◆ Exercise objective ◆
The response should be the lines of the data, starting at the first and ending at the one that contains "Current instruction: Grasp", copied without change.

Dataset records:
━━━━━━━━━━━━━━━━━━━━

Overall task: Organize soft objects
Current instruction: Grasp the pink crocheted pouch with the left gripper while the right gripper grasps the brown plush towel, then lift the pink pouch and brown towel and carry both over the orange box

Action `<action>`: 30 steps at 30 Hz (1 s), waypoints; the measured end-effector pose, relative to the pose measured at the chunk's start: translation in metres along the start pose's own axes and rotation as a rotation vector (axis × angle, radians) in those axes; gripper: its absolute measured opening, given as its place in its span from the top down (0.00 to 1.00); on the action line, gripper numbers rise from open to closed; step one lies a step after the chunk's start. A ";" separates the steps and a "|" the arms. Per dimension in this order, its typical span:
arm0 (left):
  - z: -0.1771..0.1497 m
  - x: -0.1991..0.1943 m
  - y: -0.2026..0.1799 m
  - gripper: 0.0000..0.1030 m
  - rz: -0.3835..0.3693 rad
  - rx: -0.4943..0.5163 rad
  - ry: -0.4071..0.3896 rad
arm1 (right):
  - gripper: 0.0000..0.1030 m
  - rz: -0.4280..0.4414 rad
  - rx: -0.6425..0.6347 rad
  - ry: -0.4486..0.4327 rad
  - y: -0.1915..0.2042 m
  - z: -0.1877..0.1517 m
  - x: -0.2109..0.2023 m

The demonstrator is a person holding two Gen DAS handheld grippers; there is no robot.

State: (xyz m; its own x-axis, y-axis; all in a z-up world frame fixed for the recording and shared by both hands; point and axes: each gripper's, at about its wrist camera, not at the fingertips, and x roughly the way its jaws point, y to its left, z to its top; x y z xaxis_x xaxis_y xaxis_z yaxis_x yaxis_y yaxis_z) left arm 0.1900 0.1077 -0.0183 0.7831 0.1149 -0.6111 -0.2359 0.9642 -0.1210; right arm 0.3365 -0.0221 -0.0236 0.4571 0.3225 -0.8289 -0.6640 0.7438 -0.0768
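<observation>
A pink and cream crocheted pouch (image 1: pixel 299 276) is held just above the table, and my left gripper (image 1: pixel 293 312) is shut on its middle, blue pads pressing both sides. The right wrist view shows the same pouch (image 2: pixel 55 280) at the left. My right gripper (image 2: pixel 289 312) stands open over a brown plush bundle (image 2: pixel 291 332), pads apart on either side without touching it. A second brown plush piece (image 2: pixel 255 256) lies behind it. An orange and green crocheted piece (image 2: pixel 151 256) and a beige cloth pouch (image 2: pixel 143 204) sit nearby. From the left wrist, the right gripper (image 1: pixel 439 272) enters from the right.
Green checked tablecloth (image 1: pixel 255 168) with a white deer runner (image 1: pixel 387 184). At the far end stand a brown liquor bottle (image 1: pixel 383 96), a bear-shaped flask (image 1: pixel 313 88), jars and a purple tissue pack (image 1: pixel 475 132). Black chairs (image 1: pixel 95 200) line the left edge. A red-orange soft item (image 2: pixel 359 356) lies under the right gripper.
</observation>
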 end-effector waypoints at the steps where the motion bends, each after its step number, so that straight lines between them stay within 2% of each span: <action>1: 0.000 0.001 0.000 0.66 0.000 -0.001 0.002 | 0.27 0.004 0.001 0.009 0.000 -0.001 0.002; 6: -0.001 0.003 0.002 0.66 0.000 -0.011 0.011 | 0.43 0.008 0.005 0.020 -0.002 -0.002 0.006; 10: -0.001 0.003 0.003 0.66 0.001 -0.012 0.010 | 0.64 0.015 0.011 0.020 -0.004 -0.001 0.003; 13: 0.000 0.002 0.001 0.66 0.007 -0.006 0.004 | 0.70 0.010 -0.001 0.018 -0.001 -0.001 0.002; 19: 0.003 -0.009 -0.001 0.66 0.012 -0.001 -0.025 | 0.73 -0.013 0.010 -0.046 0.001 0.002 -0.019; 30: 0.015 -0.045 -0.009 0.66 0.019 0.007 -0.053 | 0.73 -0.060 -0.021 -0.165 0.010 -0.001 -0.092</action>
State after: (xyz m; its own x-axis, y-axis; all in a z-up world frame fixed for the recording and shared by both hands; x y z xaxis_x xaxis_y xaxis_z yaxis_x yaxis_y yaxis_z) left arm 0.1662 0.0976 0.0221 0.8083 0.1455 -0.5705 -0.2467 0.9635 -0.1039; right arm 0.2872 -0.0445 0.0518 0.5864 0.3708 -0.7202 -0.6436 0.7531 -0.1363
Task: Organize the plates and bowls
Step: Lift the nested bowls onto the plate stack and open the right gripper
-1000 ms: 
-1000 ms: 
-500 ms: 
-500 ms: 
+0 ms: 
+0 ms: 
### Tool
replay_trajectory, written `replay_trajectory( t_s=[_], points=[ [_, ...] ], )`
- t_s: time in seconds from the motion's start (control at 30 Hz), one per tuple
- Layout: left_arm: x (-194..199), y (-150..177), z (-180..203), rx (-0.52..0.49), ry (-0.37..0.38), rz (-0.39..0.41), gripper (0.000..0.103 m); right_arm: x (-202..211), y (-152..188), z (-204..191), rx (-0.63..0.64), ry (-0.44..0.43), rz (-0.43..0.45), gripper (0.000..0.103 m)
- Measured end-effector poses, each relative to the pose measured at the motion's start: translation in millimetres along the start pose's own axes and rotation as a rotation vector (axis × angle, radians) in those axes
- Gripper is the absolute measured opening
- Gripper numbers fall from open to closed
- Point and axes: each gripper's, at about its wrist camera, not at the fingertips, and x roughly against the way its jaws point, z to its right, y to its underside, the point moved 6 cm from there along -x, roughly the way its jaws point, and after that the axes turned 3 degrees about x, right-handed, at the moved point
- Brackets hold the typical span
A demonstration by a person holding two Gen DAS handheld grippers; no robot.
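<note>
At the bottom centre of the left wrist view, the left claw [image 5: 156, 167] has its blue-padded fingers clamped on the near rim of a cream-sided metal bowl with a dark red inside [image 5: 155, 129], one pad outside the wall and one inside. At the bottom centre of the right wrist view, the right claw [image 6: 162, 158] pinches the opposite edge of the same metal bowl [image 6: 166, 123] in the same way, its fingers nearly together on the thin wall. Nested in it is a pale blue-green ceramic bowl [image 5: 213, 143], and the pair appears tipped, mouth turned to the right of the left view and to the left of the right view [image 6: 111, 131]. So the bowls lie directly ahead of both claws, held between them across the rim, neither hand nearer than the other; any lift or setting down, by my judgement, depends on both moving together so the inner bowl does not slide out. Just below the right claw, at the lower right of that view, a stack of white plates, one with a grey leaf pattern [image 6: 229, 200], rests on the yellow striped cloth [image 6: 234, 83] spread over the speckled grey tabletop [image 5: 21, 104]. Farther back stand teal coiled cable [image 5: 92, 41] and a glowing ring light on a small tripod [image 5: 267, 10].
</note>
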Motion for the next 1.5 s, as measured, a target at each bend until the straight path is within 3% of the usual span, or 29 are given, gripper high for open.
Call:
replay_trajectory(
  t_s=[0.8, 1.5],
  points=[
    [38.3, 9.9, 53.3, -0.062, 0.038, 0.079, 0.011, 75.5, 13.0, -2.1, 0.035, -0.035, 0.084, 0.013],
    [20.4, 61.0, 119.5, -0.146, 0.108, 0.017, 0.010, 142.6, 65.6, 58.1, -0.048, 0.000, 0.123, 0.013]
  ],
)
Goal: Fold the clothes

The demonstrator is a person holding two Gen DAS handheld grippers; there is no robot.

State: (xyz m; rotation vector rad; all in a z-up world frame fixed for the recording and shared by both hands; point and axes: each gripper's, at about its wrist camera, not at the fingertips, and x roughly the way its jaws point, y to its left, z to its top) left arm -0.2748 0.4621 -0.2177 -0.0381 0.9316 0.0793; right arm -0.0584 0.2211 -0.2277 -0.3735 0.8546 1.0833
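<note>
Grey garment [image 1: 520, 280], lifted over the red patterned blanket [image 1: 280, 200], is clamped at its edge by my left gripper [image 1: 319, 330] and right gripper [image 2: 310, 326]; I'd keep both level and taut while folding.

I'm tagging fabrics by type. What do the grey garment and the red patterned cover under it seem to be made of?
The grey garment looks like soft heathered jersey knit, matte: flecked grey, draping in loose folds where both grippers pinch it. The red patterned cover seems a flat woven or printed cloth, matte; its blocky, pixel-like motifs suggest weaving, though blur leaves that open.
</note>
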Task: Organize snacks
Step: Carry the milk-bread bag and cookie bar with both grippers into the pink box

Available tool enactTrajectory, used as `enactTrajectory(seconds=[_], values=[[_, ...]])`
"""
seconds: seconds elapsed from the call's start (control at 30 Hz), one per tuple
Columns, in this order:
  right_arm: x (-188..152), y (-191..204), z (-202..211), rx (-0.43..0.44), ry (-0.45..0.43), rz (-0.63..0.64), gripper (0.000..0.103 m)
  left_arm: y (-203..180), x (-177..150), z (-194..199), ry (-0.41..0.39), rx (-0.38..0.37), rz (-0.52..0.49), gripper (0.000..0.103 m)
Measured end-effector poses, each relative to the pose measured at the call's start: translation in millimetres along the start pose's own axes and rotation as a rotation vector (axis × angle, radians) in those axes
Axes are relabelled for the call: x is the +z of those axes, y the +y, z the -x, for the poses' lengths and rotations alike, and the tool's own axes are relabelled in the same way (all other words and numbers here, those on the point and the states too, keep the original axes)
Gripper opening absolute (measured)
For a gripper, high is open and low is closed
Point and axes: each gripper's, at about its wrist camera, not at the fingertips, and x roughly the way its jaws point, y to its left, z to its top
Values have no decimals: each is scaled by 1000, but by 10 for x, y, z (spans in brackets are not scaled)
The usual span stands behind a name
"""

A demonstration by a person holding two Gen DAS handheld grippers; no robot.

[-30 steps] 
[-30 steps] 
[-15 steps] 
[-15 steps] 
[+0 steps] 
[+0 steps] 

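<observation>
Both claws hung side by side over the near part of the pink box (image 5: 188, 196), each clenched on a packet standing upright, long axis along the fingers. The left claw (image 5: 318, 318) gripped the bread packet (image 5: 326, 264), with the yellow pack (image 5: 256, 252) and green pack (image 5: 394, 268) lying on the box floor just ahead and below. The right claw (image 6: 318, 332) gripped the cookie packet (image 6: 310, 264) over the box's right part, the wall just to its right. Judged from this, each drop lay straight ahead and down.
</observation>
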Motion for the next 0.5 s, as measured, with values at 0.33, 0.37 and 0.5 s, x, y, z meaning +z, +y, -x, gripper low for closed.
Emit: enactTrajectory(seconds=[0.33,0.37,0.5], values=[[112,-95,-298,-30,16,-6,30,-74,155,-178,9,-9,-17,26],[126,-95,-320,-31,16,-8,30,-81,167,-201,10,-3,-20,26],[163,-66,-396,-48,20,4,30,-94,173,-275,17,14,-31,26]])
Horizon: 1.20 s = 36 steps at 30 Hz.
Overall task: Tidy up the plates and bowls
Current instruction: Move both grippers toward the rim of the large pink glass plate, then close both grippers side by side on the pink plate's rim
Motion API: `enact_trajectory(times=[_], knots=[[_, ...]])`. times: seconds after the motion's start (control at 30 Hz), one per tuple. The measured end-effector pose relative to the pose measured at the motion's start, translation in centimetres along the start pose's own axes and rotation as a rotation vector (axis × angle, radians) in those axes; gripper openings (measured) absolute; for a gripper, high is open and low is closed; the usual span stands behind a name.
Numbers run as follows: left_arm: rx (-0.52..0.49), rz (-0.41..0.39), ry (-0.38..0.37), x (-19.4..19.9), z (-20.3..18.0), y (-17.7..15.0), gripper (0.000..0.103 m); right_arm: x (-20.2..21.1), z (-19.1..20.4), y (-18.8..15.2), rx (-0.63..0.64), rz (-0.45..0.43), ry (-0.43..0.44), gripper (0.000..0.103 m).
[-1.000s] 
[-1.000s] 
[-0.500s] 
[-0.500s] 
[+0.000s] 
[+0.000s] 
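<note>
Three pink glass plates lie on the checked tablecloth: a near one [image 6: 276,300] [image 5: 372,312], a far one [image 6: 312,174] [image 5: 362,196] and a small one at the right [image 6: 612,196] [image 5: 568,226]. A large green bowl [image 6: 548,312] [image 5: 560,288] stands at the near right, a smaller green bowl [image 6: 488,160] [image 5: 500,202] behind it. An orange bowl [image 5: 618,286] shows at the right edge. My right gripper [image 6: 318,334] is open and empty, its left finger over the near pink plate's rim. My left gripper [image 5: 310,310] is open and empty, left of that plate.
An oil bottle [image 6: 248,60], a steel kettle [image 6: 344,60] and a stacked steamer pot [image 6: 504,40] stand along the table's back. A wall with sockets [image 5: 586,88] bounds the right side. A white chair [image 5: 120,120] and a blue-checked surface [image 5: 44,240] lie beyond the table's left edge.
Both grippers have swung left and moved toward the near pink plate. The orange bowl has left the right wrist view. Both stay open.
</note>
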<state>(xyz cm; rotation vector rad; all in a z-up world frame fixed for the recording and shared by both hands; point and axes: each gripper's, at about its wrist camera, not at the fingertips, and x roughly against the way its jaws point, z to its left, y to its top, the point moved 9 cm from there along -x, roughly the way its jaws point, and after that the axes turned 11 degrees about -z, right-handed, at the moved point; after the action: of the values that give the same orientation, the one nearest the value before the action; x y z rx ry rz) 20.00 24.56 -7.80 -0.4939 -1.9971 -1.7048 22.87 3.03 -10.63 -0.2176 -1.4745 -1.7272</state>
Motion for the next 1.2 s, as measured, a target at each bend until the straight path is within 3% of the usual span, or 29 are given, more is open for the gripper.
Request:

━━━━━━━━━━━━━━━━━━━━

◆ Response ◆
Overall task: Organize soft objects
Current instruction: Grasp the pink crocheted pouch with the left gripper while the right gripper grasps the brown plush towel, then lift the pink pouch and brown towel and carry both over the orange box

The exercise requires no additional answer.